At the moment I'm reading Anne Lamott's Bird by Bird and came across the chapter "Shorter Assignments." In it she suggests that rather than becoming desperate, crazy, or asthmatic one needs only to start with what can be contained in a one inch frame. So I started with drawing yet another ear. This is my jumping off point. The luck of Buddha is contained in nothing more than the lobe of his ear. But I'm not writing about Buddha. I'm not writing about, let's say, Buddhism. I'm not even writing about the expression on the face belonging to this ear. I need only start with the ear. A sentence, a paragraph, a page. I'm not sitting down to write my entire thesis at once. Only one word at a time.

E.L. Doctorow once said that "writing a novel is like driving a car at night. You can see only as far as your headlights, but you can make the whole trip that way." Anne Lammot adds that "You don't have to see where you're going, you don't have to see your destination or everything you will pass along the way. You just have to see two or three feet ahead of you."
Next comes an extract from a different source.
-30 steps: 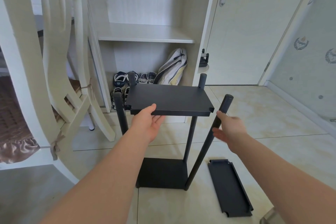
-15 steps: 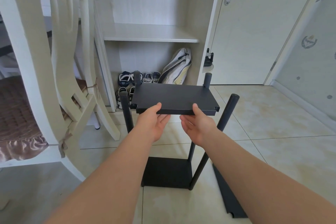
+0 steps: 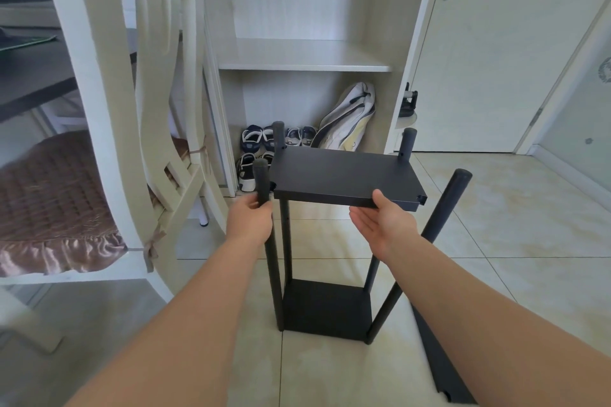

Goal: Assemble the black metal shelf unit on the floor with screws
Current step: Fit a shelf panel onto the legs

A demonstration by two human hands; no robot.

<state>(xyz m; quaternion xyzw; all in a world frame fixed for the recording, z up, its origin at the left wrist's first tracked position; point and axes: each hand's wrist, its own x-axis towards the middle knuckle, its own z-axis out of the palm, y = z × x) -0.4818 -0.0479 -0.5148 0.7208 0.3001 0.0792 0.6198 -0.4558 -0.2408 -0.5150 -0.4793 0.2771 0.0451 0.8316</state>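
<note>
Several shoes (image 3: 252,143) in cabinet (image 3: 304,67) behind shelf (image 3: 344,177)

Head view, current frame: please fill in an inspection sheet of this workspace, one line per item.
Surface: glossy beige tiled floor.
Job's things: black metal shelf panel held up level; black round front-right post leans outward; black base panel below; spare black panel lies on the floor.
Clutter: nothing seen.
Hands: left hand grips the black round front-left post; right hand pinches the shelf panel's front edge, thumb on top.
Cables: nothing seen.
Surroundings: white wooden chair, open cabinet holding shoes and a bag, closed white door.
</note>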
For right now I don't even need to know who the ear belongs to. If necessary I can grab a journal from the stack I carried back home with me. Grab one sentence. One scene or thought or moment... broken down into one inch. Start with an ear... the rest will follow.

Focusing in on the minute details, after all, is what often makes for some of the best story telling.

Therefore, the ear. Just the ear.

1 comment:

Anonymous said...

Inspirational is definitely the word. I like this idea of "just the ear"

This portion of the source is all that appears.